══ PROVIDED DATA
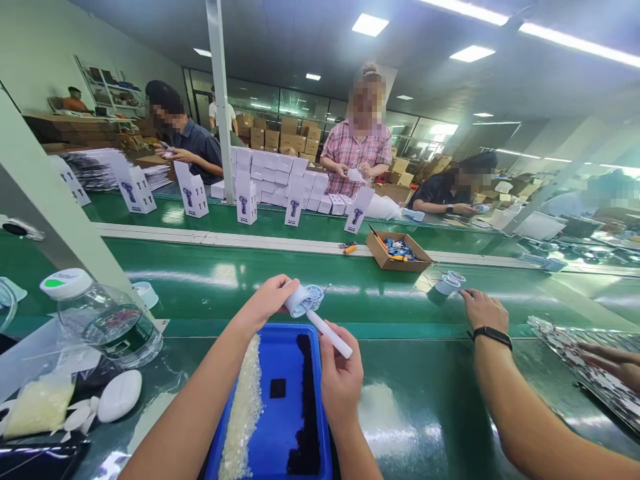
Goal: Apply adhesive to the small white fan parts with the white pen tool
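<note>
My left hand [277, 293] is closed round a light-blue plastic fan housing [299, 302], whose round spoked end faces right; a thin wire seems to stick out from it. In my right hand [343, 373] is a white rod-like tool [333, 335], its upper tip touching or very near the housing's rim. Both hands are above a blue tray [273, 433]. Inside it, small translucent pieces [243, 400] lie along the left, black pieces [306, 407] along the right, and a single black square [278, 388] between them.
At right, a co-worker's hand [484, 312] with a black band touches similar housings [447, 283]. A cardboard box [407, 263] of small parts stands on the green belt [200, 267]. Left are a water bottle [113, 323] and a white oval case [120, 396]. Printed boxes [247, 205] stand beyond.
</note>
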`<action>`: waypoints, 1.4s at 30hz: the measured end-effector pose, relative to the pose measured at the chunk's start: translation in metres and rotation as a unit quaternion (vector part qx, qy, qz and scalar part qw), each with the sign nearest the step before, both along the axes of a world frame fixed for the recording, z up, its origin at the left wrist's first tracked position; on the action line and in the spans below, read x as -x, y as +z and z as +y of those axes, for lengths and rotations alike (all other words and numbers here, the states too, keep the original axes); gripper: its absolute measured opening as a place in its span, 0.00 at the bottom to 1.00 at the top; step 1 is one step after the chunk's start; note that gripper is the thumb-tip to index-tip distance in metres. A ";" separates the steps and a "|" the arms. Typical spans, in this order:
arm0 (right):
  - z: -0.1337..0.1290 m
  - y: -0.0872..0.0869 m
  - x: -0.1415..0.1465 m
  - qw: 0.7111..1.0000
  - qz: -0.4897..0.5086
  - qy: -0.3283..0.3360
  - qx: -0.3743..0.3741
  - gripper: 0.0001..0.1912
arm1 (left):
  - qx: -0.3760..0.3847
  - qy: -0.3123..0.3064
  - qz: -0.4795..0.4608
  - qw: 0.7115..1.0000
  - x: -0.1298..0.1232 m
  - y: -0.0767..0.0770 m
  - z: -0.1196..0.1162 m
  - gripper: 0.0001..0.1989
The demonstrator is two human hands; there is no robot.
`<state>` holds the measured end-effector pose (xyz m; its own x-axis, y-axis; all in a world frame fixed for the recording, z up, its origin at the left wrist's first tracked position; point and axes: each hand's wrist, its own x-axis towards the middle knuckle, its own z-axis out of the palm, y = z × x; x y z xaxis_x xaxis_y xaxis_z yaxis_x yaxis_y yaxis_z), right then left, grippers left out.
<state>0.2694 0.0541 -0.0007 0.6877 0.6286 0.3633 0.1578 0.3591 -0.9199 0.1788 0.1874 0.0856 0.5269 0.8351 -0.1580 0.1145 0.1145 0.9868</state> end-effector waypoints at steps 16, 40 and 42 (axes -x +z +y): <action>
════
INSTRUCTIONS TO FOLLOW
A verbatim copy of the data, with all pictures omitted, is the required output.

THE COMPLETED TASK
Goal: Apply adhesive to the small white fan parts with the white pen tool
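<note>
My left hand [277, 293] is closed round a light-blue plastic fan housing [299, 302], whose round spoked end faces right; a thin wire seems to stick out from it. In my right hand [343, 373] is a white rod-like tool [333, 335], its upper tip touching or very near the housing's rim. Both hands are above a blue tray [273, 433]. Inside it, small translucent pieces [243, 400] lie along the left, black pieces [306, 407] along the right, and a single black square [278, 388] between them.
At right, a co-worker's hand [484, 312] with a black band touches similar housings [447, 283]. A cardboard box [407, 263] of small parts stands on the green belt [200, 267]. Left are a water bottle [113, 323] and a white oval case [120, 396]. Printed boxes [247, 205] stand beyond.
</note>
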`<action>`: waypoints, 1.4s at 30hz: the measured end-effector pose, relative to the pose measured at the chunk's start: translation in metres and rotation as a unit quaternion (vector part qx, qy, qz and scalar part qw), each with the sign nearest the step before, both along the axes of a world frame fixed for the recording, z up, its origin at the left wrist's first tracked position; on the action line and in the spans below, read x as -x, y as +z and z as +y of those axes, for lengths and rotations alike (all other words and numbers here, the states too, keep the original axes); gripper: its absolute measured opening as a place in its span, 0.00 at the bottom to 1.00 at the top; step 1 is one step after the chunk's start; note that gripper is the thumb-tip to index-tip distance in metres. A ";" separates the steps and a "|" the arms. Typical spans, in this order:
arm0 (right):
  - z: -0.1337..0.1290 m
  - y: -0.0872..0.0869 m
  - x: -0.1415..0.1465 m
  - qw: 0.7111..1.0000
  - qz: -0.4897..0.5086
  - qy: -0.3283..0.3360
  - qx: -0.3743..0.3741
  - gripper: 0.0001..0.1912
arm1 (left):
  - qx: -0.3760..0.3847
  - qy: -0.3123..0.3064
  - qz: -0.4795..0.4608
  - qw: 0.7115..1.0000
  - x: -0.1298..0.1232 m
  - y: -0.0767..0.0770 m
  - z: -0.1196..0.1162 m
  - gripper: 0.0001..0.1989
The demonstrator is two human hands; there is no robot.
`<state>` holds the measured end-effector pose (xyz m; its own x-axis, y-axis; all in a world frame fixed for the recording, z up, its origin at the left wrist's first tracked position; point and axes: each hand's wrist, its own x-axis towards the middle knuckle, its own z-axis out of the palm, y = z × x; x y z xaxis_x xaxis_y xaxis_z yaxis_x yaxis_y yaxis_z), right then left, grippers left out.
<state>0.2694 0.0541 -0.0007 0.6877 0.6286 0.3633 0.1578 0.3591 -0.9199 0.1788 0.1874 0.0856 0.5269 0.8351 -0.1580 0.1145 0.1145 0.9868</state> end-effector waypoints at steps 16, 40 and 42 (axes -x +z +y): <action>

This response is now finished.